* Activity: The whole of the data is to be returned without a single change.

* Data block:

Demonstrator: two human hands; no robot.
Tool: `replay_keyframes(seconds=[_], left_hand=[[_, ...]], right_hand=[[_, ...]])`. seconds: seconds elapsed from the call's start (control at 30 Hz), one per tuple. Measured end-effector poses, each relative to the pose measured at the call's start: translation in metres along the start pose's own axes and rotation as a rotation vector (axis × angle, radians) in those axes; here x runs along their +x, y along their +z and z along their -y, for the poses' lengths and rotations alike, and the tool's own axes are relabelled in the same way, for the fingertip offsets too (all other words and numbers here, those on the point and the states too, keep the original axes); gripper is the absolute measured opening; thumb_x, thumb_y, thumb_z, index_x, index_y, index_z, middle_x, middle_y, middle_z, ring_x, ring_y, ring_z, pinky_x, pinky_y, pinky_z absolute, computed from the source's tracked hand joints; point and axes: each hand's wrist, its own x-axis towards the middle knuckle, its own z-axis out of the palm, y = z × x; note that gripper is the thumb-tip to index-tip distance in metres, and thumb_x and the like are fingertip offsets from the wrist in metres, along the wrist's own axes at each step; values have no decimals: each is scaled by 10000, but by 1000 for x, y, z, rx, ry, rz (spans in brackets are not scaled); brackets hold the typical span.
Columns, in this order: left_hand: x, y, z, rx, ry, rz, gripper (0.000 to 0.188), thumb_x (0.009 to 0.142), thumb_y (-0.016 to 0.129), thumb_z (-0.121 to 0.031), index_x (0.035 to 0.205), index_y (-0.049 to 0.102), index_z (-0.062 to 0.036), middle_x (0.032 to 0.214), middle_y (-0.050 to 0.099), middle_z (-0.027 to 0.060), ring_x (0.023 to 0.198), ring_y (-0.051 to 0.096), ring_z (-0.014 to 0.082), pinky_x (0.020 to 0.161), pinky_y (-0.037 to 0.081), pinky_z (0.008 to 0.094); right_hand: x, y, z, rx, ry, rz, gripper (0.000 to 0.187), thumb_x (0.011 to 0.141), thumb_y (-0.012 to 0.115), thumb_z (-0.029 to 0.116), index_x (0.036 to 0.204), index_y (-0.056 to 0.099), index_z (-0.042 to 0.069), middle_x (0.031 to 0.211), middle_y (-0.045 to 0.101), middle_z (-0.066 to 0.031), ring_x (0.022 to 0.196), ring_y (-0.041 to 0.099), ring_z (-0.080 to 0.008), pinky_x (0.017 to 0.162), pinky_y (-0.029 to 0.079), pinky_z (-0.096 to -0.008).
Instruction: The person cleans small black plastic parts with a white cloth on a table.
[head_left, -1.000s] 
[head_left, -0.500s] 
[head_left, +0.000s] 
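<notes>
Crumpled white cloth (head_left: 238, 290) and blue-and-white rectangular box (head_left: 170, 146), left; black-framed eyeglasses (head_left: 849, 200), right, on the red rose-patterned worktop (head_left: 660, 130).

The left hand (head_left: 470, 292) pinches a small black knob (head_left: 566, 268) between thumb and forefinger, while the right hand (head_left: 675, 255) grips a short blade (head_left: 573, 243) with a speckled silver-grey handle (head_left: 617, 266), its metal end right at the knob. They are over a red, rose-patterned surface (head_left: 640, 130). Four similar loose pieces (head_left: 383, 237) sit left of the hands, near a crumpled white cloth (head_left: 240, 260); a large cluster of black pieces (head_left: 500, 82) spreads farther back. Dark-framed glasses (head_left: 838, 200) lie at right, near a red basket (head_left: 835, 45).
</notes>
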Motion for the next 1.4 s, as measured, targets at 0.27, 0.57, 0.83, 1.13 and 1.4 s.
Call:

* Worked solution:
Demonstrator: two human hands; no robot.
Tool: `replay_keyframes(seconds=[_], left_hand=[[_, ...]], right_hand=[[_, ...]])`. seconds: seconds elapsed from the call's start (control at 30 Hz), one per tuple. Measured end-effector poses, each relative to the pose measured at the call's start: translation in metres along the start pose's own axes and rotation as a rotation vector (axis × angle, radians) in those axes; here x runs along their +x, y along their +z and z along their -y, for the poses' lengths and rotations alike, and the tool's own axes are relabelled in the same way, for the fingertip offsets too (all other words and numbers here, those on the point and the states too, keep the original axes); gripper is the absolute measured opening; thumb_x, thumb_y, thumb_z, index_x, index_y, index_z, middle_x, middle_y, middle_z, ring_x, ring_y, ring_z, pinky_x, pinky_y, pinky_z absolute, computed from the source's tracked hand joints; point and axes: each hand's wrist, its own x-axis towards the middle knuckle, its own z-axis out of the palm, y = z × x; note that gripper is the thumb-tip to index-tip distance in metres, and thumb_x and the like are fingertip offsets from the wrist in metres, along the wrist's own axes at each step; values have no decimals: each is scaled by 10000, but by 1000 for x, y, z, rx, ry, rz (spans in brackets are not scaled); brackets hold the typical span.
Columns, in this order: left_hand: x, y, z, rx, ry, rz, gripper (0.000 to 0.188), thumb_x (0.009 to 0.142), thumb_y (-0.016 to 0.129), thumb_z (-0.121 to 0.031), index_x (0.035 to 0.205), index_y (-0.049 to 0.102), index_z (-0.062 to 0.036), middle_x (0.032 to 0.214), middle_y (-0.050 to 0.099), middle_z (-0.027 to 0.060), ring_x (0.023 to 0.198), ring_y (-0.051 to 0.096), ring_z (-0.014 to 0.082), pinky_x (0.020 to 0.161), pinky_y (-0.037 to 0.081), pinky_z (0.008 to 0.094); right_hand: x, y, z, rx, ry, rz, gripper (0.000 to 0.187), thumb_x (0.011 to 0.141), thumb_y (-0.012 to 0.115), thumb_z (-0.029 to 0.116), index_x (0.036 to 0.204), index_y (-0.056 to 0.099), index_z (-0.042 to 0.069), middle_x (0.031 to 0.211), middle_y (-0.045 to 0.101), middle_z (-0.066 to 0.031), ring_x (0.022 to 0.196), ring_y (-0.041 to 0.099), ring_z (-0.080 to 0.008), pinky_x (0.017 to 0.162), pinky_y (-0.029 to 0.079), pinky_z (-0.096 to -0.008).
Instruction: The person cleans small black plastic parts with a white cloth on a table.
[head_left, -1.000s] 
[head_left, -0.500s] 
[head_left, +0.000s] 
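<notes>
Crumpled white cloth (head_left: 238, 290) and blue-and-white rectangular box (head_left: 170, 146), left; black-framed eyeglasses (head_left: 849, 200), right, on the red rose-patterned worktop (head_left: 660, 130).

The left hand (head_left: 470, 292) pinches a small black knob (head_left: 566, 268) between thumb and forefinger, while the right hand (head_left: 675, 255) grips a short blade (head_left: 573, 243) with a speckled silver-grey handle (head_left: 617, 266), its metal end right at the knob. They are over a red, rose-patterned surface (head_left: 640, 130). Four similar loose pieces (head_left: 383, 237) sit left of the hands, near a crumpled white cloth (head_left: 240, 260); a large cluster of black pieces (head_left: 500, 82) spreads farther back. Dark-framed glasses (head_left: 838, 200) lie at right, near a red basket (head_left: 835, 45).
</notes>
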Motion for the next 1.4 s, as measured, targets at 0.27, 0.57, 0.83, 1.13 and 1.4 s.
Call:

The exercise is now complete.